Me déplaçant depuis six mois à bicyclette à travers Berkeley, qui compte heureusement moins de collines que San Francisco, j'ai déjà été filmé à trois reprises par une voiture équipée d'une caméra panoramique. Les appareils de prise de vue enregistrent des images à 360 degrés, lesquelles sont ensuite mises sur internet pour compléter les cartes proposées par Google Street View et Bing Streetside.
Les Américains semblent peu concernés par ces prises de vues, voire se réjouissent d'en tirer un meilleur service. Plus les images sont récentes et d'une définition élevée, meilleurs seront le produit final et les utilisations dérivées. Les Européens sont généralement plus réservés, pour ne pas dire parfois fortement opposés, comme en Allemagne où les voitures Google ont fait face à des actes de vandalisme répétés et où Street View a suscité une forte hostilité politique avant même son lancement.
Google Street View n'a guère mobilisé la justice aux USA, alors qu'en Suisse le Tribunal administratif fédéral a rendu un arrêt le 30 mars 2011 (A-7040/2009), confirmant les recommandations du préposé fédéral à la protection des données et à la transparence (Pfpdt). Elles exigeaient notamment que tous les visages et plaques d'immatriculation soient rendus anonymes ainsi qu'une meilleure information (y compris dans les médias traditionnels) avant les prises de vues et la mise en ligne. En France, la Commission nationale de l'informatique et des libertés (CNIL) a infligé une amende de 100 000 €, alors qu'en Allemagne Google a dû faire de très nombreuses concessions, comme offrir la possibilité de rendre flous des maisons, visages, voitures et objets permettant d'identifier une personne déjà avant la mise en ligne.
Au-delà des clichés, ces exemples illustrent des sensibilités différentes en matière de défense de la sphère privée des deux côtés de l'Atlantique et dans la manière de la défendre.
Deux principes fondamentaux empreignent fortement l'histoire américaine: la liberté d'expression et la liberté du commerce. Ces valeurs, parfois défendues de façon extrême pour l'observateur européen, font partie de la culture états-unienne et se ressentent dans la conception de la sphère privée. Simplement, on dira que l'Américain considère sa maison comme l'antre de sa vie privée. Tout ce qui est au-dehors ou visible de l'extérieur relève de la sphère publique. En Suisse et dans l'Union européenne au contraire, la protection des données et de la sphère privée tend plutôt à préserver la personnalité. Elle vise à laisser à chacun le choix des informations qu'il souhaite partager et la manière dont il entend le faire. La sphère privée peut ainsi encore exister une fois le seuil de sa maison franchi ou les volets ouverts.

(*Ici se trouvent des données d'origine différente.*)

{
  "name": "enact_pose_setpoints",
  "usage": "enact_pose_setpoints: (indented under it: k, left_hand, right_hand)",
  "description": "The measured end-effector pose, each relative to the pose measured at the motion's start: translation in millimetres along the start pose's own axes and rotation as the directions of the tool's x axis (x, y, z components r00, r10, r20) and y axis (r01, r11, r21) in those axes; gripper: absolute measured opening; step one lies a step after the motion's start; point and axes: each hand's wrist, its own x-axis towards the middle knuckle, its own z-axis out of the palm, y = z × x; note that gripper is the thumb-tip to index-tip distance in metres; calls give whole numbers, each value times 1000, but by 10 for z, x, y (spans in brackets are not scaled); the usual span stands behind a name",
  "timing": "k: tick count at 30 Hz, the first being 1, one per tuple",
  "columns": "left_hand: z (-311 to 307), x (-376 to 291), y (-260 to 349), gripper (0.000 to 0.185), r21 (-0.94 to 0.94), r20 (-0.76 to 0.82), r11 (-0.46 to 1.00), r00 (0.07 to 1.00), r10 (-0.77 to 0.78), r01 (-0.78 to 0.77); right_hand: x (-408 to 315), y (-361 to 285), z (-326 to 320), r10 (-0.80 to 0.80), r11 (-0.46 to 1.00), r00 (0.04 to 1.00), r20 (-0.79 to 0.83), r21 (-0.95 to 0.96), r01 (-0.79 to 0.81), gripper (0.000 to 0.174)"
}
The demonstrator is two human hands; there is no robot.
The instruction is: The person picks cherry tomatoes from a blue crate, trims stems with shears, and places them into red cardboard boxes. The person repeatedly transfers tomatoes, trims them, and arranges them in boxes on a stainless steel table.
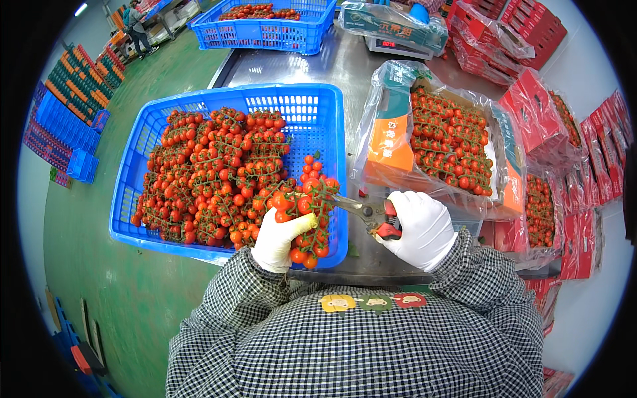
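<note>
My left hand point(283, 236), in a white glove with a yellowed thumb, holds a truss of cherry tomatoes point(304, 205) over the near right corner of a blue plastic crate point(226, 92). Many vine tomatoes point(214, 174) are heaped in the crate. My right hand point(420, 229), gloved in white, grips red-handled pruning shears point(368, 211). Their tips point left and meet the stem end of the held truss; whether the blades touch the stem I cannot tell. Right of the crate, a plastic-lined cardboard box point(390, 144) holds rows of tomato trusses point(450, 142).
Behind stand another blue crate point(259, 35) of tomatoes and a box point(393, 25) on a digital scale point(398, 48). Red cartons point(535, 112) in plastic crowd the right side. The metal table's near edge point(368, 278) runs before me. A person point(134, 27) stands far left.
</note>
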Motion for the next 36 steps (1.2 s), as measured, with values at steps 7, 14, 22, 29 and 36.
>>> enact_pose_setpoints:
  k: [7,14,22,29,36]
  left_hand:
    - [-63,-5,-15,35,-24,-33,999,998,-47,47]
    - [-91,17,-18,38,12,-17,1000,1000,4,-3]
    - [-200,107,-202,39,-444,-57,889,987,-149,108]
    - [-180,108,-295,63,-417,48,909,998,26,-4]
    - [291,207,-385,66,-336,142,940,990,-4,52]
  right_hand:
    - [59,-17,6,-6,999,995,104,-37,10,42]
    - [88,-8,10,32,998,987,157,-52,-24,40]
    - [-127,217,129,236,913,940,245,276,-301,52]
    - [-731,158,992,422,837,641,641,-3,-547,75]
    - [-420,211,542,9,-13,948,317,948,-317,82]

Si l'individu ne s'inquiète pas de la collecte des données le concernant, les préposés nationaux à la protection des données, dans une démarche plus ou moins paternaliste, s'occuperont de rappeler le cadre légal à ceux qui l'enfreignent sur le Vieux-Continent. Aux USA, la Federal Trade Commission (FTC) défend la sphère privée des consommateurs. Les autres aspects le sont par nombre d'organisation privées qui militent pour les droits individuels.
Il n'y a rien de choquant à prendre des images d'un espace privé s'il est visible depuis la rue ou depuis le ciel aux Etats-Unis, alors qu'en Suisse et dans les pays voisins ce sera souvent illégal. Il a ainsi été reproché aux caméras de Google d'être placées trop haut sur les voitures en Europe, ce qui leur permet d'accéder à des images qui ne sont pas visibles à hauteur d'homme et qui concernent une zone dans laquelle l'individu se croit protégé.
La question n'est ainsi pas de savoir dans quel pays la sphère privée est la mieux protégée, mais plutôt de comprendre que chaque continent protège un objet différent (parfois avec le même nom...) en raison de son histoire, de sa culture et de ses valeurs.
Sylvain Métille, docteur en droit et avocat.